[TASK OBJECTIVE] Copy every line in the listing that contains "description".

[DATA]
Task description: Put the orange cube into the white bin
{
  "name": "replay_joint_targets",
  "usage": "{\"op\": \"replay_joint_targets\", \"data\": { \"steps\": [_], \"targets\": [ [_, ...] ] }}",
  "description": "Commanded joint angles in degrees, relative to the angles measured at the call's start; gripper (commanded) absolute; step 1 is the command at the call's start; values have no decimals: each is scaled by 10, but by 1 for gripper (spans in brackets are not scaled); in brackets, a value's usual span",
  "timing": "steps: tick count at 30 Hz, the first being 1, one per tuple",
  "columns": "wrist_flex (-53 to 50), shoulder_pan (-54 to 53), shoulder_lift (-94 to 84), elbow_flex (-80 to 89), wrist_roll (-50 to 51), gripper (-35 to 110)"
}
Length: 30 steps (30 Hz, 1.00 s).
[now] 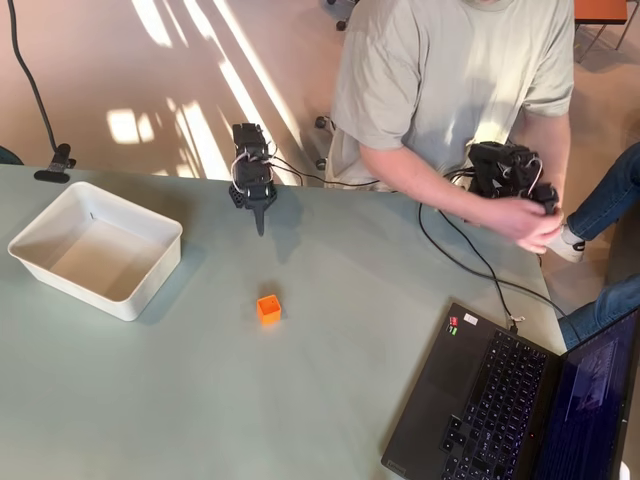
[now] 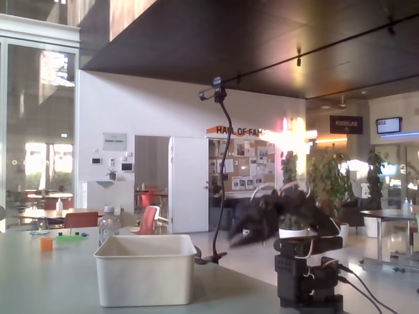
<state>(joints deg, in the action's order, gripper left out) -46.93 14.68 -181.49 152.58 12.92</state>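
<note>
Orange cube (image 1: 268,308) sits alone on the desk (image 1: 150,400), well apart from the white bin (image 1: 60,226), which is empty. Hand (image 1: 260,222) hangs pressed together, empty, near the arm's base: the grasp is not yet begun.

Arm folded back, claw (image 1: 260,222) closed, pointing downward.

Table (image 1: 150,400): pale grey-green surface. Laptop (image 1: 500,400): dark, open, near right corner in the overhead view, black cable (image 1: 470,265) running from it across the top. Person (image 1: 450,80): seated at the far edge, beige T-shirt. Gooseneck clamp stand (image 2: 221,170): black, at the table's edge. Clear bottle (image 2: 109,226): behind, in the fixed view.
</note>
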Motion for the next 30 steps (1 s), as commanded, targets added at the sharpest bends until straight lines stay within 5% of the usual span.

[ANSWER FOR THIS EXERCISE]
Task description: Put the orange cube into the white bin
  "description": "Commanded joint angles in degrees, relative to the angles measured at the call's start; gripper (commanded) absolute; step 1 is the command at the call's start; values have no decimals: each is scaled by 10, but by 1 for gripper (spans in brackets are not scaled); in brackets, a value's usual span",

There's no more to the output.